Vals para tres

AMADO DEL PINO

La reciente temporada de El vals de mil años, en la sala Covarrubias del Teatro Nacional vino a demostrar la fidelidad del público nuestro a algunas figuras conocidas a través de las tablas y, sobre todo, de la poderosa televisión. Los espectadores olvidaron posposiciones y tropiezos para aplaudir a tres actores que siguen con fervor.

El teatrista francés Serge Sándor propone una metáfora de la sociedad posmoderna y acota en las Notas al Programa: "Como protección a esta miseria contaminante, los florecientes centros urbanos crearon fronteras entre la opulencia y la miseria; basta con un puente, un lago, una carretera, para dividir el mundo en dos". Las ideas en juego se mueven en un plano bastante abstracto y demasiado general, el texto no logra concretar en acciones eficaces buena parte de los interesantes conceptos sobre la relatividad de los roles en el mundo de hoy. Como dramaturgo, el mayor mérito de Sándor debe buscarse en la poesía y la agudeza que exhiben algunos diálogos.

Un formidable diseño de escenografía y vestuario de Eduardo Arrocha contribuye a dotar a la puesta en escena —a cargo del propio autor— de un ambiente sugestivo y trascendente. También resulta eficaz el entorno sonoro ideado por Jomary Hechavarría. La alternancia de los diversos planos alcanza dinamismo y fluidez, pero algunas composiciones escénicas se tornan elementales y poco elaboradas.

Prefiero comenzar el comentario sobre el decisivo elenco de El vals... por el desempeño de Alberto Pujol. Este conocidísimo actor no resulta frecuente en nuestros escenarios. Albertico logra superar cierta falta de teatralidad en el desplazamiento que señalé en otro espectáculo y elabora una límpida cadena de acciones, que se complementa con un singular y simpático decir. Está la gracia natural que propicia la popularidad del intérprete, pero elaborada dentro de las sobrias circunstancias del montaje. Néstor Jiménez vuelve a brillar por su exquisita proyección de la voz y hacia el final de la obra logra conmover por la interiorización de su angustia.

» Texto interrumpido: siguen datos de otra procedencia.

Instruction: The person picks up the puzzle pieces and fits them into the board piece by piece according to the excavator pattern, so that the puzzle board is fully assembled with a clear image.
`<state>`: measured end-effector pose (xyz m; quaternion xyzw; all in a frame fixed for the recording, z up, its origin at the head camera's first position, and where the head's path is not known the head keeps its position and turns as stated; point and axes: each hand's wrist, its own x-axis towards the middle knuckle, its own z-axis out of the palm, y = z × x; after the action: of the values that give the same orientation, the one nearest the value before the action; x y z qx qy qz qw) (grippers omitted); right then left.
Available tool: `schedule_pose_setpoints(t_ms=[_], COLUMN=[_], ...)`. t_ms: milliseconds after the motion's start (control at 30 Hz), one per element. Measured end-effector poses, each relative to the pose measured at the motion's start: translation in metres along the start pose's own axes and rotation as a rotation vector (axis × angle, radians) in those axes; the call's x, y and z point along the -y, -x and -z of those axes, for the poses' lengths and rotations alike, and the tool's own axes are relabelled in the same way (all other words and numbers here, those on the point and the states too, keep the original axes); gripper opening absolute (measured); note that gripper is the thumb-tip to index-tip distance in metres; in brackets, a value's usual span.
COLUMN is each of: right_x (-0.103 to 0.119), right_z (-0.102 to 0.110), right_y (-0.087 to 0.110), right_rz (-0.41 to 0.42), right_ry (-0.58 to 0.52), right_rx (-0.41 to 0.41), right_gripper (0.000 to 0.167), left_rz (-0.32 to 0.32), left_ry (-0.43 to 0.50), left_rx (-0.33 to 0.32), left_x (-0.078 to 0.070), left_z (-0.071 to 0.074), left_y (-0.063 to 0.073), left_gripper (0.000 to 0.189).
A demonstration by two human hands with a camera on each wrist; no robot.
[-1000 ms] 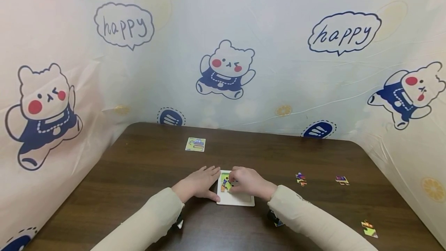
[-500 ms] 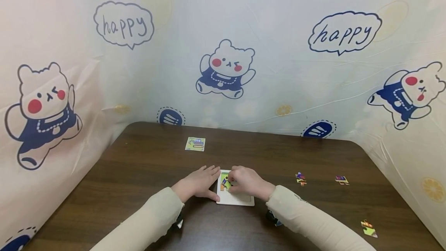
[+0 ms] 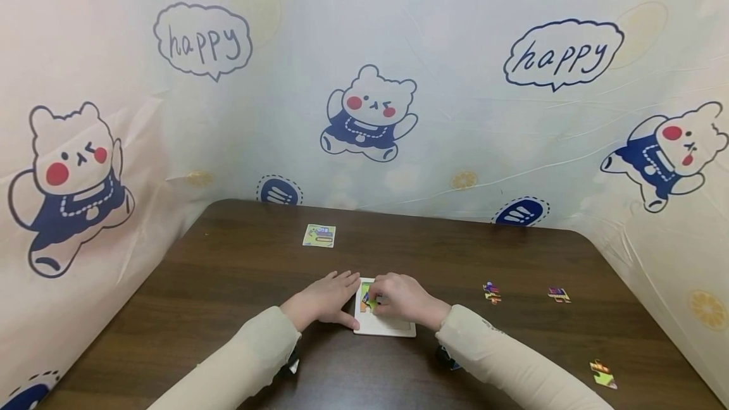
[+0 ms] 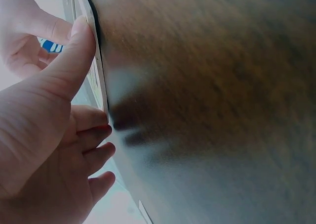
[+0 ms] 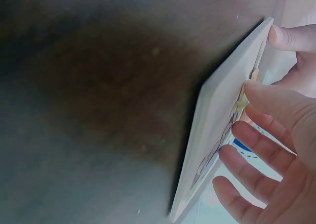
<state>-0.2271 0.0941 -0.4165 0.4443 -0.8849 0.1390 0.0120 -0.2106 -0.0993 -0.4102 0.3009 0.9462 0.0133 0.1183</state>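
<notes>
A white puzzle tray point(image 3: 393, 329) lies at the middle of the table's near part, with green and orange pieces in its far left area. My left hand point(image 3: 326, 297) lies along the tray's left side, fingers extended and thumb at the near left corner. In the left wrist view its thumb point(image 4: 74, 61) rests against the tray's edge. Over the tray, my right hand point(image 3: 405, 299) pinches a yellow-green puzzle piece point(image 3: 371, 302) between thumb and index finger. The right wrist view shows the thumb point(image 5: 266, 96) low at the pieces; the right hand partly covers them.
Loose puzzle pieces lie to the right: one purple and orange point(image 3: 492, 293), one purple and yellow point(image 3: 559, 295), and an orange and green one point(image 3: 603, 374) nearer me. A square picture card point(image 3: 319, 235) lies at the back left. A printed curtain point(image 3: 444, 131) surrounds the table point(image 3: 228, 283).
My right fingers have shifted slightly left over the tray, covering a little more of the puzzle pieces. The left hand and the tray stay in place.
</notes>
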Motion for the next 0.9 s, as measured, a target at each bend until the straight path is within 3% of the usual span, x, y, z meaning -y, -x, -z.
schedule_pose_setpoints(t_ms=[700, 900], right_x=[0.0011, 0.0015], right_z=[-0.0003, 0.0002], right_y=[-0.0003, -0.0014], right_rz=[0.023, 0.027], right_ry=[0.038, 0.062], right_rx=[-0.016, 0.000], right_gripper=[0.012, 0.019], left_rz=[0.002, 0.002], left_ry=[0.001, -0.007], left_rx=[0.007, 0.008], left_x=[0.0006, 0.0005], left_z=[-0.0009, -0.0002], left_y=[-0.0004, -0.0004], left_gripper=[0.087, 0.087])
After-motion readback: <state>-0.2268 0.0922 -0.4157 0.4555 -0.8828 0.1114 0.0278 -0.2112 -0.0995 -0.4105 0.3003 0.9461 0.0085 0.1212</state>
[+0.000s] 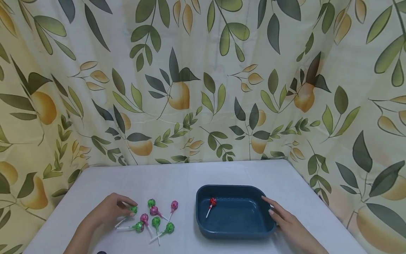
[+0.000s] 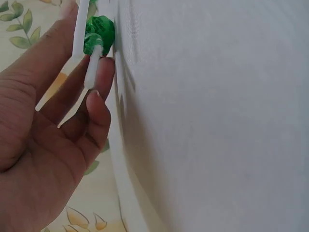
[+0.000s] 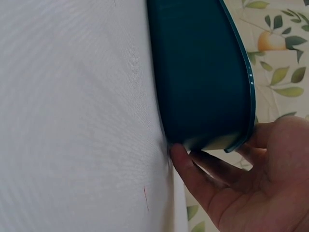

De Felito Lahera depende en gran medida el adecuado ritmo de la puesta, esa ligereza que evita el estancamiento de la acción a pesar de la voluntaria vaguedad del argumento. A sus habituales organicidad, temperamento y carisma se suma ahora un elaborado y eficiente trabajo con la emisión de la voz. Lahera, Néstor y Albertico consiguen sacar adelante esta interesante reflexión entre absurda y tragicómica. Sería bueno que estos tres artistas —y otros intérpretes que el público persigue— no se alejen del sobrio, pero incambiable mundo de las tablas.